There are plenty of slides to look at in the many PowerPoint presentations going on at OracleWorld 2003 this week, but the channel probably noticed one above all others.
It came during a talk with Michael Dell, the first of a series of invited “”superstar”” keynotes Oracle has arranged over
the four-day event. Dell was discussing his firm’s recent partnership with Oracle, whereby Oracle’s Real Application Clusters are deployed on Dell PowerEdge servers. In a slide that followed, one column showed how the Oracle sales are structured today – with a variety of companies supplying hardware, software, and services. The right-hand column had the same categories, except that all the suppliers were replaced with a Dell logo.
If this was supposed to strike fear into the channel’s heart, it shouldn’t. Oracle’s introduction of grid computing capabilities in its database and Application Server presents a tremendous opportunities for resellers both to make additional revenue and validate the strength of indirect partnerships.
Oracle says its 10g products will potentially make life easier in the enterprise by having several cheap servers share the computing demands of several applications. Selling this to IT managers means understanding where the pain points are. A manufacturing firm’s VAR, for example, is probably the first to hear about the processing crunch that comes at the end of every quarter when all kinds of financial information is keyed into mission-critical systems. Grid computing software is designed to let firms distribute that workload across servers that are otherwise idle for large periods of time. It takes a genuine insight into how individual users depend on their infrastructure to make this a reality, and good resellers already own the customer relationship.

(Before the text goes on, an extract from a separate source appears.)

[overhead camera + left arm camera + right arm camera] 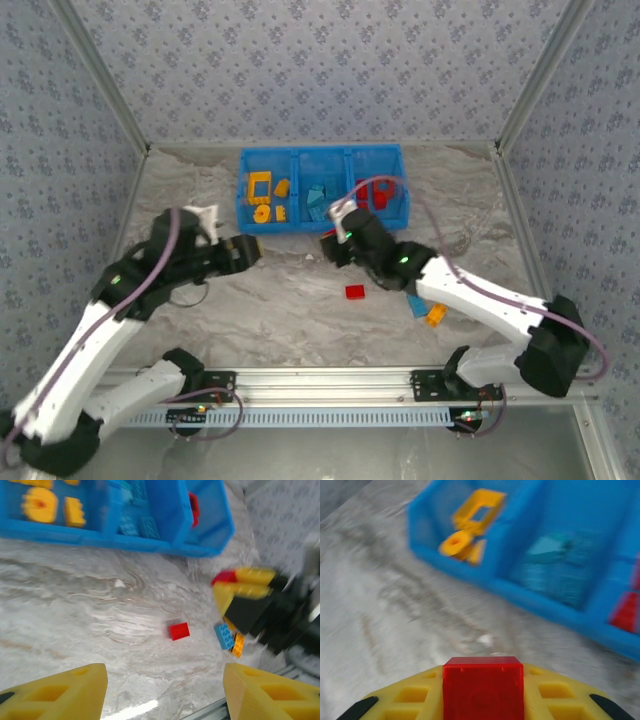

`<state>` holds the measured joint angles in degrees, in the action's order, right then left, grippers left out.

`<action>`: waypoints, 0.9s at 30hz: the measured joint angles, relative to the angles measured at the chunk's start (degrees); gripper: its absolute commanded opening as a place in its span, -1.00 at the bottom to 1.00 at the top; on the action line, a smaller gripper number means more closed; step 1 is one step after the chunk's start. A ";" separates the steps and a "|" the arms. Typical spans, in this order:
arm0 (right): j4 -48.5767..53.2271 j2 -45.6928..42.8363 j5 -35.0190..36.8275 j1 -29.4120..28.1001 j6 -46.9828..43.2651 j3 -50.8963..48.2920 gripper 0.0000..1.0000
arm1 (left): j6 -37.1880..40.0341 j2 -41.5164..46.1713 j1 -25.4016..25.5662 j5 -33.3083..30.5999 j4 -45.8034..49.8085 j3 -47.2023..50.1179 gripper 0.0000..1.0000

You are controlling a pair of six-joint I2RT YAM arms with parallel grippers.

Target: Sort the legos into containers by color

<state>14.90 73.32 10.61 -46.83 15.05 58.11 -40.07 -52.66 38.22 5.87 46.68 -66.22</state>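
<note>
Right claw (483, 700): clamped on a small red brick (483, 680), square-faced and glossy, seated between the yellow plastic fingers. From overhead I read it in front of the middle compartment of the blue bin (290, 224), close to the near wall. I cannot tell whether it clears the rim.

Left claw (165, 697): gaping wide with nothing between its fingers, hanging over bare tabletop (250, 300) in front of the bin's left compartment.

Bin: smooth moulded plastic with thin upright walls and three side-by-side compartments.
- Left: yellow pieces, including an open square frame and a round piece with a centre hole.
- Middle: blue bricks.
- Right: red pieces.

Loose on the tabletop:
- A flat red square (355, 292) lies alone between the arms.
- A blue brick (417, 305) and an orange brick (436, 315) lie just beside each other, next to the right forearm.

Room: the grey-white marbled surface is open between the arms and left of the bin. Patterned wall panels (320, 70) close in three sides. An aluminium rail (320, 378) runs along the near edge. Both wrist views are blurred.
</note>
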 measured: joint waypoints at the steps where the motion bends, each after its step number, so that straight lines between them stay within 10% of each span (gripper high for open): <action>1: 0.50 -0.66 -0.33 3.13 0.31 -0.11 -0.34 | 0.13 -2.43 2.86 -1.03 -1.40 -1.01 0.27; 11: 7.19 18.27 -2.89 22.69 2.78 12.07 -0.37 | 0.63 -22.99 19.28 -11.93 -17.44 -6.03 0.27; 27: 13.77 38.84 -4.00 25.51 4.94 27.23 -0.24 | 1.22 -26.51 23.30 -15.39 -21.24 -6.25 0.28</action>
<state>28.67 112.16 6.61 -21.32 19.99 85.34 -38.85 -79.18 61.52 -9.52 25.43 -72.47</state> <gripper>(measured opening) 0.366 0.637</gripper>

The sale is not limited to software – the blade servers used in grid computing are cheap, but in this case they could be sold in volume – but there is also a great deal of potential margin in the manageability applications users will need as they move to grids.
Several experts here at the show have told me grid computing first requires an enterprise company to undergo a consolidation project. I recently interviewed a Canadian customs brokerage, which did this, and has already seen major cost savings and better use of its resources. The IT manager told me he only did it because he was approached by IBM, asking how they could help deal with whatever problems the customer was having. He said it was the first time in 15 years a service provider had done so.
There is no reason the channel can’t be as proactive as Big Blue. Whether they choose 10g or not, resellers would be wise to approach customers about excess server capacity and redundancy early, potentially drafting a longer-term IT strategy together. This is much more viable for VARs than it is for Dell, which is necessarily limited by its call centre and its still-young enterprise services unit.
Grid computing is all about being proactive and addressing problems before they start. Resellers don’t have to adopt the technology, but the thinking behind it is a great way to define their business model.
Shane Schick is the online editor of Computer Dealer News and the editor of ITBusiness.ca.